No time like the present
WINDSOR – Albemarle Regional Health Services and the American Public Health Association are encouraging citizens to check their emergency preparedness this weekend.
“With Daylight Saving Time beginning this weekend, it is a perfect time to check smoke/carbon monoxide detectors and your disaster supply kit,” said Ashley Stoop, who serves as Preparedness Coordinator and Safety Officer with ARHS.
Daylight Saving Time is slated to begin at 2 a.m. Sunday . That annual occurrence is used by many to coincide with a time to take stock of emergency supplies.
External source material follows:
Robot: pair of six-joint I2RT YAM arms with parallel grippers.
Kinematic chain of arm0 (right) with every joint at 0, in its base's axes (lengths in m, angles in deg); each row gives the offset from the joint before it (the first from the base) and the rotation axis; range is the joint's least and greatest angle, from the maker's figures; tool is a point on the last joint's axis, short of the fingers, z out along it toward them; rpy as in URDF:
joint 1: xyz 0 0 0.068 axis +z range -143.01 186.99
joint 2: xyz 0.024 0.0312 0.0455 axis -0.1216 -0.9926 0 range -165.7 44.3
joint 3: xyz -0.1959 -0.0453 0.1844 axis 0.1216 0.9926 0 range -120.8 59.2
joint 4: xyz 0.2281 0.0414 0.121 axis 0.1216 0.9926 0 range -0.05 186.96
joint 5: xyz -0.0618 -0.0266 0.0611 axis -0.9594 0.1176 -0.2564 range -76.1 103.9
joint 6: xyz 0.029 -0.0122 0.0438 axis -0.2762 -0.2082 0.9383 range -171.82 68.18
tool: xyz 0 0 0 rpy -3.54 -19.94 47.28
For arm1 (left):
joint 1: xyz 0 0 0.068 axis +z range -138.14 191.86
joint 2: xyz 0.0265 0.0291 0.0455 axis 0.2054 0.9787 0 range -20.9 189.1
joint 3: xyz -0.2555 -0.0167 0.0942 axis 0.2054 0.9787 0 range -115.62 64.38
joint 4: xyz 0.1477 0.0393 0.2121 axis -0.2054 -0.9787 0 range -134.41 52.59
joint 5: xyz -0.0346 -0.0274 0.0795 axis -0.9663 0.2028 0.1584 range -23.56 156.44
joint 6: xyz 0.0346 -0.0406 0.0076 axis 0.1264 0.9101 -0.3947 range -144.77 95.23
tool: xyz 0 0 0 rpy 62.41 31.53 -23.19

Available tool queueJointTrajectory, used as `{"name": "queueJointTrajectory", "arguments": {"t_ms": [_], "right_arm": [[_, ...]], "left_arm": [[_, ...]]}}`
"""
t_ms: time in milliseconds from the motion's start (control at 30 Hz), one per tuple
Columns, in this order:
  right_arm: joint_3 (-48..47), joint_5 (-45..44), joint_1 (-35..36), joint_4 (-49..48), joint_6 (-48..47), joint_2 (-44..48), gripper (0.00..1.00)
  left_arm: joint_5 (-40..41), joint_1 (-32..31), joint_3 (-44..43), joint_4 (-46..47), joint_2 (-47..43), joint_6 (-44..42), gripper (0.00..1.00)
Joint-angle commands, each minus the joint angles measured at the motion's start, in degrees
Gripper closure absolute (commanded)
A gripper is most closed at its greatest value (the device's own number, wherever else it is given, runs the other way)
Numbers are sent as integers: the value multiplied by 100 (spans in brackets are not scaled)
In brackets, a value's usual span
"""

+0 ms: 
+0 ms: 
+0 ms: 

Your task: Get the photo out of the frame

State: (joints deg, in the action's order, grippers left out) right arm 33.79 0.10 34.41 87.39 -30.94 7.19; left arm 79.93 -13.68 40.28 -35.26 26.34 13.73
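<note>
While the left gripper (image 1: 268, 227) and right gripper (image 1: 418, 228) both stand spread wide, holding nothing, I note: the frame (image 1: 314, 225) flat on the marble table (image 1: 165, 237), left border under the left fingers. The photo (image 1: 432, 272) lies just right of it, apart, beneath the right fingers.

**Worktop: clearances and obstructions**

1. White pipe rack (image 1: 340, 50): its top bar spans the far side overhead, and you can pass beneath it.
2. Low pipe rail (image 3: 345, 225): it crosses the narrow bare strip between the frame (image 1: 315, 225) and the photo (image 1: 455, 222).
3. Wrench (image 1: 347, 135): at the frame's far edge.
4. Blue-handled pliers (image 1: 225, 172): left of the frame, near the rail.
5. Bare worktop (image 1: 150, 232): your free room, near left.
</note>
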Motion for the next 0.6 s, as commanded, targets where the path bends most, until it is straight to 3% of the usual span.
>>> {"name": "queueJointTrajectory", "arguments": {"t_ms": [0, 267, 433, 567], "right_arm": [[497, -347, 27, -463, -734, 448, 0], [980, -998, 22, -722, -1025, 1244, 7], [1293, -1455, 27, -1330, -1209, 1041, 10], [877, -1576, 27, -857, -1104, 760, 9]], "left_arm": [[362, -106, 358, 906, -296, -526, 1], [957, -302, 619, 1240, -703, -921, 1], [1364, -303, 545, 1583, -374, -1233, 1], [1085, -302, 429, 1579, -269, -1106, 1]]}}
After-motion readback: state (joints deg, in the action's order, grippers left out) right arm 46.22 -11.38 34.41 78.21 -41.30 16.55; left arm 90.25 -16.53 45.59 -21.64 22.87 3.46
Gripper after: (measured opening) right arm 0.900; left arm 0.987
“Be sure that you have at least a three-day supply of bottled water, non-perishable foods and essential medications set aside for each member of your family,” Stoop said. “Remember to include special supplies for children and pets.”
The APHA reminds everyone that emergencies can happen unexpectedly. Those include tornadoes, floods, storms, earthquakes and even disease outbreak. The disasters could result in the loss of electricity, refrigeration, clean tap water or phone service for days or weeks.
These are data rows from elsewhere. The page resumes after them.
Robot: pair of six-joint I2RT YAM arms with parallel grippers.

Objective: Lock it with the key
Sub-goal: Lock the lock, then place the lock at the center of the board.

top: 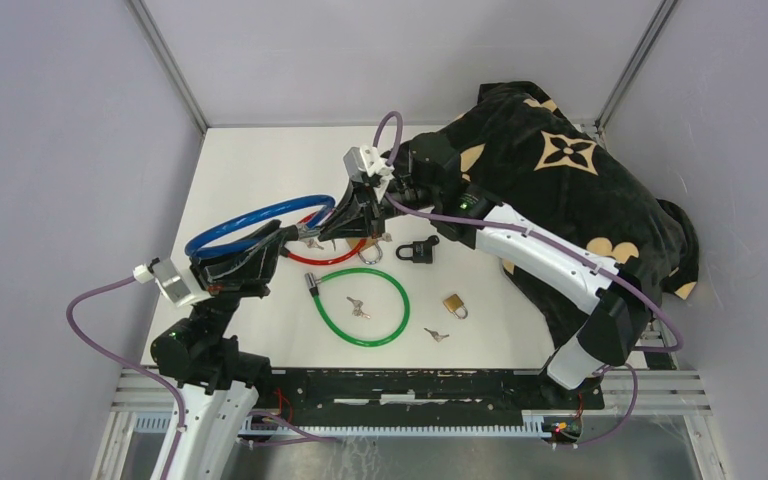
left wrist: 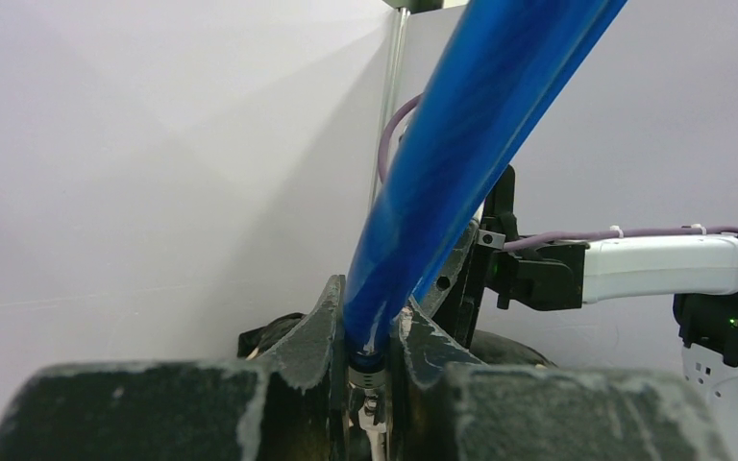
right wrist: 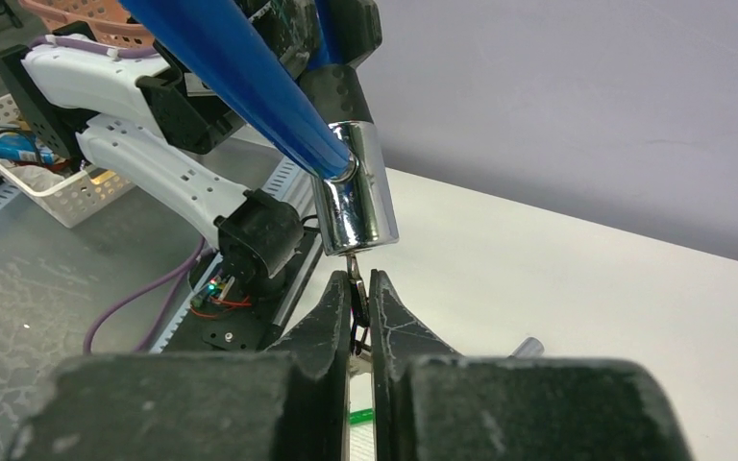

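Note:
The blue cable lock point(top: 250, 222) is lifted off the white table point(top: 250, 170). My left gripper point(top: 278, 240) is shut on the cable's end; in the left wrist view the blue cable point(left wrist: 480, 144) rises from between the fingers of the left gripper point(left wrist: 370, 322). The lock's chrome cylinder point(right wrist: 356, 192) hangs just above my right gripper point(right wrist: 359, 280). A small key point(right wrist: 356, 288) sticks out of the cylinder's underside, and the right gripper is shut on its head. In the top view the right gripper point(top: 332, 232) meets the loop's right end.
On the table lie a red cable lock point(top: 335, 257), a green cable lock point(top: 360, 305) with keys point(top: 358, 306) inside its loop, a black padlock point(top: 418, 250), a brass padlock point(top: 454, 305) and a loose key point(top: 437, 335). A black patterned cloth point(top: 560, 170) fills the back right.

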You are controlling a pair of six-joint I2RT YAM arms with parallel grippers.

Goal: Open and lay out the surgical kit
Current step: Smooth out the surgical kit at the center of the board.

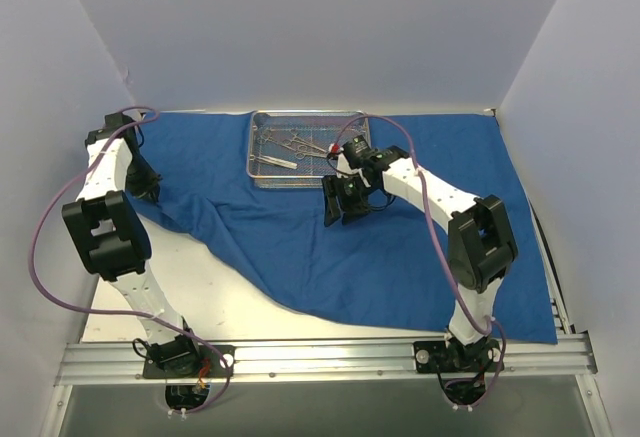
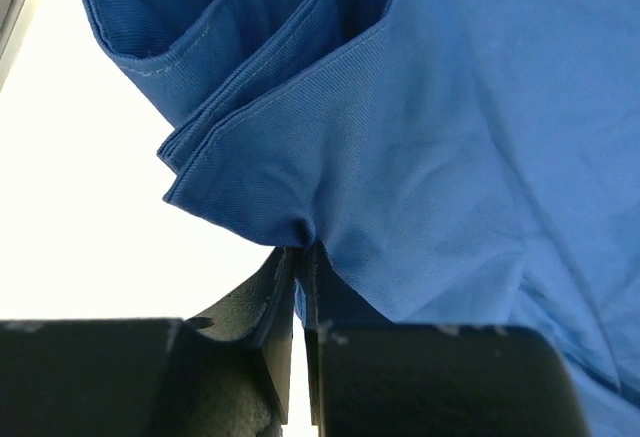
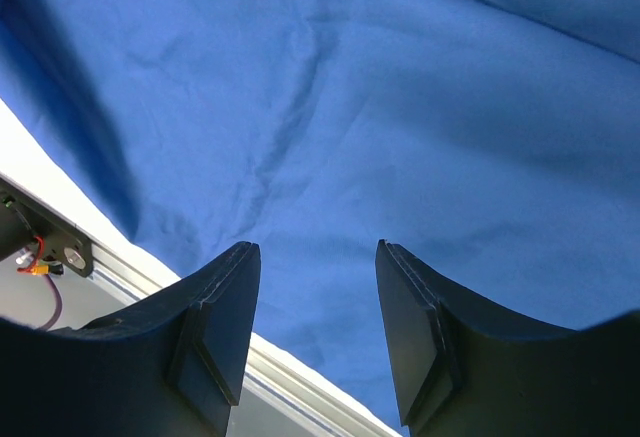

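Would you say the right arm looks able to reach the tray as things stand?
Probably yes: the right gripper hangs open and empty just on the near side of the tray, with only flat cloth between them and nothing blocking.

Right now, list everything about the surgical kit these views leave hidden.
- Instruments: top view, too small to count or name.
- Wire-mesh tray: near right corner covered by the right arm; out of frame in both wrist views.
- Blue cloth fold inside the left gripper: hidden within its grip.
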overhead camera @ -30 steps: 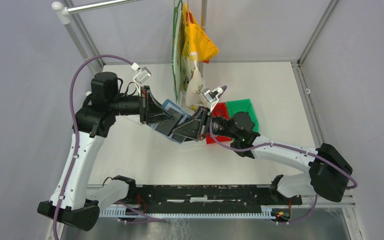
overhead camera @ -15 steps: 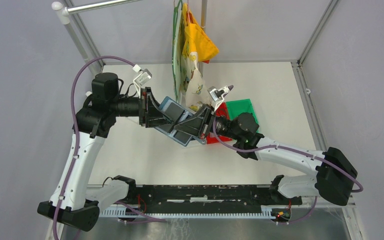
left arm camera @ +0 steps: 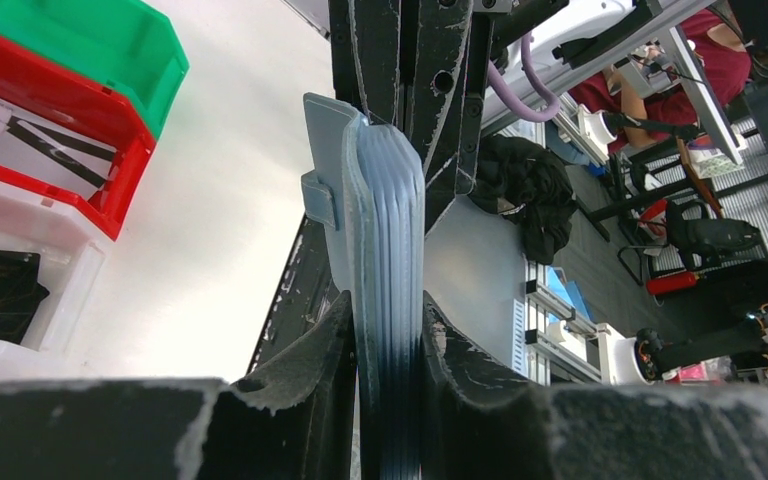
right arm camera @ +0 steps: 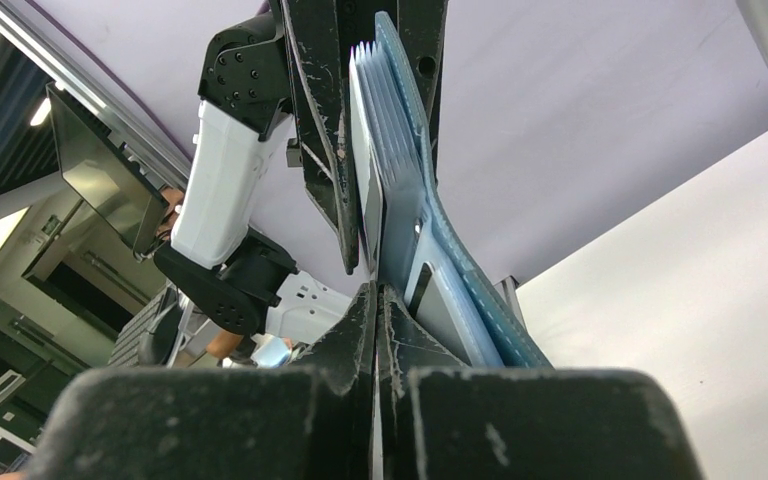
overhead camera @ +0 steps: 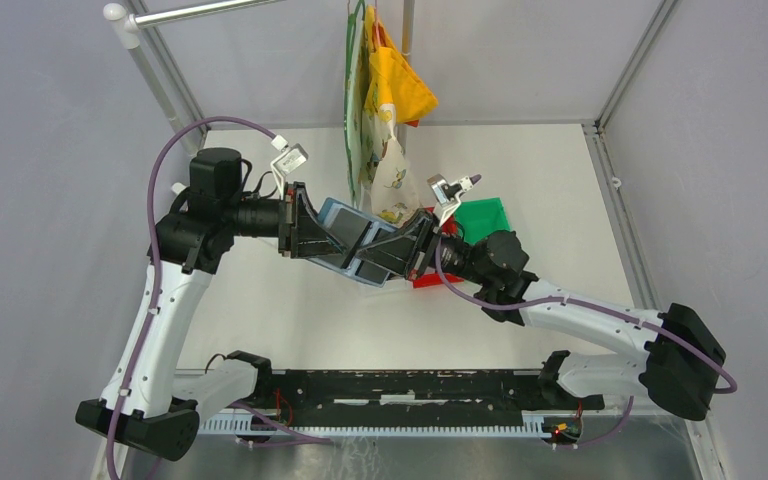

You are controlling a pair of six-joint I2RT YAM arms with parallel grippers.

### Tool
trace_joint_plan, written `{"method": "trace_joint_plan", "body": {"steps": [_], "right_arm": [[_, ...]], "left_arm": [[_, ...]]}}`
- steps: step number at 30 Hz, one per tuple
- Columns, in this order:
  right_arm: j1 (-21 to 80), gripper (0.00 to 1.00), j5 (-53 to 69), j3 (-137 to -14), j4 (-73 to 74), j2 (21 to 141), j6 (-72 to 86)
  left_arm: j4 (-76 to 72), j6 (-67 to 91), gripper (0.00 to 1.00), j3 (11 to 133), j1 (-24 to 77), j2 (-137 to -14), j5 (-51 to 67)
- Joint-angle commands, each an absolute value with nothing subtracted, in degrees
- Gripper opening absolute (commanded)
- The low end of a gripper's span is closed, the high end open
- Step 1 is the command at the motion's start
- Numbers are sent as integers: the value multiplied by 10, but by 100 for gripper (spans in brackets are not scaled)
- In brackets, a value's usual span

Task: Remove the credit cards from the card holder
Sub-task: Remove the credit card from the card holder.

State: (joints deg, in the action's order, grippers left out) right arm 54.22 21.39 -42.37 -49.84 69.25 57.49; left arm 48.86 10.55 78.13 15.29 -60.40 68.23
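The teal-blue card holder [overhead camera: 338, 212] hangs in the air over the table's middle, with my left gripper [overhead camera: 345, 245] shut on it from the left. In the left wrist view the card holder [left arm camera: 385, 230] stands edge-on between the left gripper's [left arm camera: 388, 310] pads, its layers and side tab showing. My right gripper [overhead camera: 380, 255] meets it from the right. In the right wrist view the right gripper [right arm camera: 376, 290] is shut, its tips pinching the near edge of a dark credit card [right arm camera: 371, 220] that sticks out of the card holder [right arm camera: 440, 250].
A green bin [overhead camera: 485, 215] and a red bin [overhead camera: 430, 280] sit right of the grippers. The left wrist view shows the green bin [left arm camera: 90, 40], the red bin [left arm camera: 120, 160] holding flat cards, and a white bin [left arm camera: 20, 300]. Cloth bags [overhead camera: 385, 100] hang behind.
The right gripper has shut near the holder's edge and its arm has shifted slightly to the right. The left arm and the card holder have edged the same way.
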Motion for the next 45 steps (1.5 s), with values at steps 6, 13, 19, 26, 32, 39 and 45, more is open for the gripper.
{"method": "trace_joint_plan", "body": {"steps": [6, 13, 19, 26, 32, 39, 45], "right_arm": [[538, 3, 200, -430, -479, 682, 547], [542, 44, 203, -460, -454, 706, 549], [550, 42, 184, -493, -402, 729, 541], [555, 29, 154, -503, -391, 740, 550], [560, 6, 165, -526, -405, 758, 566], [560, 0, 153, -482, -410, 724, 556], [559, 0, 144, -440, -415, 701, 555]], "left_arm": [[494, 91, 10, 794, 159, -599, 737], [494, 93, 6, 797, 158, -597, 699], [477, 108, 7, 794, 158, -590, 694], [460, 121, 8, 787, 158, -585, 709], [450, 125, 14, 783, 158, -583, 724], [449, 126, 23, 791, 158, -585, 737], [441, 142, 27, 795, 158, -590, 745]]}}
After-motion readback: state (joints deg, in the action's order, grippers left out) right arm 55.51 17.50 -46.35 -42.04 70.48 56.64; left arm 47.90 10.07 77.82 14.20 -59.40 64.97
In some cases, including disease outbreak, citizens may be asked to stay at home to keep safe. That is why having an emergency preparedness stockpile is important.
The American Public Health Association encourages every American citizen to have a stockpile stored in their homes.
Food should not be anything that requires refrigeration and should not be high in salt.
In addition to the food and water, families should have a flashlight, a manual can opener, batteries and copies of important documents.
Depending on each family’s dynamics, there may also be a need for medical supplies, pet food, contact lens solution or diapers.
The group said if a family cannot afford to buy the stockpile all at once, it is suggested that items be picked up two or three at a time during visits to the grocery store. Canned vegetables and batteries can be bought when there is a sale.
They also suggest putting the stockpile in a place that it won’t be tempting to “borrow” from it when batteries die or a can of vegetables is needed.
The stockpile should be kept in a place it can be reached in an emergency. A cool, dark place is ideal. It should not be kept close to solvents, cleaners or other items that have fumes that could leak.
It is better to keep the supplies in a plastic bin or box that can be kept tightly closed to protect it from humidity or pests. It also makes it easier in case the family has to evacuate quickly.
While checking the stockpile it is also important to make sure it is rotated and refreshed. Twice a year is the recommended time, including now at the beginning of Daylight Saving Time.
It is also important to check dates on the stockpile items, including the bottled water.
“Our citizens are extremely resilient and, through teamwork and community support, have overcome great obstacles in the past year,” said Bertie Interim Emergency Management Coordinator Misty Deanes. “We have recently seen devastating storms throughout the United States. I strongly encourage all citizens to create a family disaster plan or to update their current plan. Preparedness is key.”